From the data that follows, copy every line holding the string "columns".

Extracted records:
----------

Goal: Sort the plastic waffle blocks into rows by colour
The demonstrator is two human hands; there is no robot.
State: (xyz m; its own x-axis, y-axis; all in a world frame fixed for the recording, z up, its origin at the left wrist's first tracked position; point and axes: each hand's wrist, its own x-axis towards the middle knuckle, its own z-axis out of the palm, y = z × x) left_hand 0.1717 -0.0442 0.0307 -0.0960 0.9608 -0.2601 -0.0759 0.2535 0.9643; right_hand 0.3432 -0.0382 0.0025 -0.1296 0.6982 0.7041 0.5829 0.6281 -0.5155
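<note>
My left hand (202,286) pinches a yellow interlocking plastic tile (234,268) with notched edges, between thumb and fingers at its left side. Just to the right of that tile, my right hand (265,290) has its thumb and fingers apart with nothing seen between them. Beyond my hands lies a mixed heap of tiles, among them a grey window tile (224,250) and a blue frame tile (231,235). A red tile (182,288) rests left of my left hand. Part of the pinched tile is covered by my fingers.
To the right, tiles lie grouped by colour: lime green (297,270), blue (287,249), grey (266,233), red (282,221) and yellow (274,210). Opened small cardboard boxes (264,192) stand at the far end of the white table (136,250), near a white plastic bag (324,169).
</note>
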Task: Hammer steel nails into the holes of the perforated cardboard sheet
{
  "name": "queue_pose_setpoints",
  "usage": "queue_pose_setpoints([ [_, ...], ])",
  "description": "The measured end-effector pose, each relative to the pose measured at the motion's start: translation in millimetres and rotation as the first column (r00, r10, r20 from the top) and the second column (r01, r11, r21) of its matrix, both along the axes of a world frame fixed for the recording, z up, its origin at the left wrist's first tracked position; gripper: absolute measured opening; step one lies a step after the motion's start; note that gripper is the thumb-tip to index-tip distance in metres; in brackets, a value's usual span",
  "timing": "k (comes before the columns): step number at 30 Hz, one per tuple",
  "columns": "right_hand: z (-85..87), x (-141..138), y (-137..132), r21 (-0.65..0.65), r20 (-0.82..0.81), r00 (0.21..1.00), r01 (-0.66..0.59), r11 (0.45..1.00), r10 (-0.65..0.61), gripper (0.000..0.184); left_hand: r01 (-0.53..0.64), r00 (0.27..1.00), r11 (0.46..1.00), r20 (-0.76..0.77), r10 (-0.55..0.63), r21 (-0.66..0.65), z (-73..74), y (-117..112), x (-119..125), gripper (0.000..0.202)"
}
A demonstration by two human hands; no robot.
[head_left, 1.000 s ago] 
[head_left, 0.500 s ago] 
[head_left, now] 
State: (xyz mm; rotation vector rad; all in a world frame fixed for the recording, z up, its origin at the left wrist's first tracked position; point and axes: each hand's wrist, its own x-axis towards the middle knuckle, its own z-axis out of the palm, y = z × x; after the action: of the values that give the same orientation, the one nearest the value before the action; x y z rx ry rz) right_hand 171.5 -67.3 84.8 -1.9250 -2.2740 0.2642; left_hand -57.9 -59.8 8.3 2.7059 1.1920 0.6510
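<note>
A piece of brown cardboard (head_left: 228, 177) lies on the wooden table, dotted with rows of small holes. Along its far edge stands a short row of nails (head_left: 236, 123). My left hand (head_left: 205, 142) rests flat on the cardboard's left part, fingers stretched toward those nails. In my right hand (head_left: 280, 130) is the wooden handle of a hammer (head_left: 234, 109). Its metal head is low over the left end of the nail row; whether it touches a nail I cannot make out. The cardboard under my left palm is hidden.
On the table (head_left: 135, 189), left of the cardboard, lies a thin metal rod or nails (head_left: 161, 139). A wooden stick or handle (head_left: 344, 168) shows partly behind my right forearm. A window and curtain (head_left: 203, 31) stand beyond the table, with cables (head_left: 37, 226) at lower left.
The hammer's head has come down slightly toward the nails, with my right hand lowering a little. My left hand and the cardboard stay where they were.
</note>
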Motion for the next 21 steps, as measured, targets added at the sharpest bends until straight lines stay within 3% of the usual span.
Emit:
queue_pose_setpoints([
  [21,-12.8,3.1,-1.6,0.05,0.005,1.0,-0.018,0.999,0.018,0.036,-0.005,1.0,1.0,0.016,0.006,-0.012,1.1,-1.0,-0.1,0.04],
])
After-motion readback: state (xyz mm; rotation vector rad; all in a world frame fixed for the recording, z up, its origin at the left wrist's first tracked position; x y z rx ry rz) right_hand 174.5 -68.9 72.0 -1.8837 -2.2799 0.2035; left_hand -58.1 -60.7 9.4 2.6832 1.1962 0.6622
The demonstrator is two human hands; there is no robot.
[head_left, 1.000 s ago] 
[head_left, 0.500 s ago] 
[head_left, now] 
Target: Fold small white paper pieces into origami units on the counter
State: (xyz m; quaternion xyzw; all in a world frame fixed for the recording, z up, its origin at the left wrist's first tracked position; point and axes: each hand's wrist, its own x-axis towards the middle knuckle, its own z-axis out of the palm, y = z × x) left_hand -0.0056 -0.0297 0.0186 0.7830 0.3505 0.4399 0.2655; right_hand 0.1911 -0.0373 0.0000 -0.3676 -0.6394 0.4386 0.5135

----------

Exercise answer:
  "timing": "k (comes before the columns): step number at 30 Hz, one per tuple",
  "columns": "right_hand: z (-85..87), x (-141..138), y (-137..132), r21 (-0.65..0.65), r20 (-0.82..0.81), r00 (0.21..1.00), r01 (-0.66..0.59), r11 (0.45..1.00), r10 (-0.65..0.61), gripper (0.000..0.184); left_hand: r01 (-0.53..0.64), r00 (0.27..1.00), r11 (0.46..1.00), r20 (-0.76..0.77), r10 (-0.55..0.63), r21 (-0.66..0.65), z (-73..74), y (-117..112), x (-119..125), gripper (0.000..0.202)"

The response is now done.